With freelancing platforms like Pangea.app exploding with opportunity, it's also the opportune moment for scammers to strike. Don't worry, though! As long as you look out for these 7 red flags, you'll be in the clear.

Red flags for freelancers.

#1: Requests For YOU to Pay for Freelance Work

Here’s a common scam occurring across all freelancing sites right now: A company will put you through an intensive vetting process, offer you the gig, and then request you buy an inordinate amount of tech and software that you’ll be reimbursed for later. 

As a freelancer, you’re responsible for the materials and tools required to do your job properly, but clients asking you to make big purchases like this or pay them anything directly should be a big red flag. You should only be applying for roles in which you already possess the tools necessary to get it done. 

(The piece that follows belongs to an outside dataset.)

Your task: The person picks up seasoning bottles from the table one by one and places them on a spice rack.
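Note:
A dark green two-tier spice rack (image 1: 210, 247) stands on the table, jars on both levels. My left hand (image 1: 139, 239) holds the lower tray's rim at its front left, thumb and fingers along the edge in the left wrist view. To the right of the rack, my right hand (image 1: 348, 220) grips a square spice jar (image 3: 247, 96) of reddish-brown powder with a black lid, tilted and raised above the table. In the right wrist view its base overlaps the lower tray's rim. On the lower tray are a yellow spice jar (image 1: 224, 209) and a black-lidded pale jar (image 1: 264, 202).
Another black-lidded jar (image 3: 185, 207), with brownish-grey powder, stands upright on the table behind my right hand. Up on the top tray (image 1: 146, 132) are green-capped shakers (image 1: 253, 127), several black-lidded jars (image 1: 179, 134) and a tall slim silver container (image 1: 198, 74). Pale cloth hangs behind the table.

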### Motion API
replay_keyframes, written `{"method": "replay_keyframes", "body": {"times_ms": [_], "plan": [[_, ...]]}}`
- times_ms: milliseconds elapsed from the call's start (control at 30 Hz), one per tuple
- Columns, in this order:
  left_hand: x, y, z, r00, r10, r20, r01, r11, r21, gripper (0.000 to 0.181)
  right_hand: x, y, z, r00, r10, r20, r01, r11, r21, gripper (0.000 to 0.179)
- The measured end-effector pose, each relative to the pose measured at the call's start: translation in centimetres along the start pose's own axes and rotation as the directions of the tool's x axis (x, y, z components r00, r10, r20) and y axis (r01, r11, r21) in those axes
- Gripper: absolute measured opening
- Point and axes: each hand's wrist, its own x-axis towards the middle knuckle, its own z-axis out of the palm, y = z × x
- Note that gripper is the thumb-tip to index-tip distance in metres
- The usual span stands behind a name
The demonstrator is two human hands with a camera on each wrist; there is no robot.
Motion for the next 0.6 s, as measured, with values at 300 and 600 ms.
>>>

In the rare case that a client requires you to buy a unique software or product for their project, work with them to create an invoice for reimbursement first (if not having them pay for it directly). More often than not (aside from certain long-term projects) this will not be worth your while.


After a few conversations, you’ve been offered the freelance graphic design project you’ve been vying for. Your new client sends you a welcome package that includes a list of equipment you’ll need to purchase, including an iMac, iPad, and the entire Adobe Creative Suite. You already have what you need to complete this graphic design project, and get a funny feeling in your gut. 

After probing a little further, things get weirder and weirder. They won’t budge and insist they will wire you the money to make these expensive purchases. At this point, follow your gut and run for the hills! Finding freelance work can be challenging at first and it’s tough to turn things down, but scammers know this and want to take advantage.

Do’s and Don’ts: 

  • Never give out your bank account information as a freelancer. 
  • Always compare a project’s pay with its expenses to make sure it earns money.
  • Keep records of correspondence with your clients using a freelancing platform.
  • Get everything in writing beforehand. They call it contract work or a reason!
Trust your freelancing gut. Don't get duped!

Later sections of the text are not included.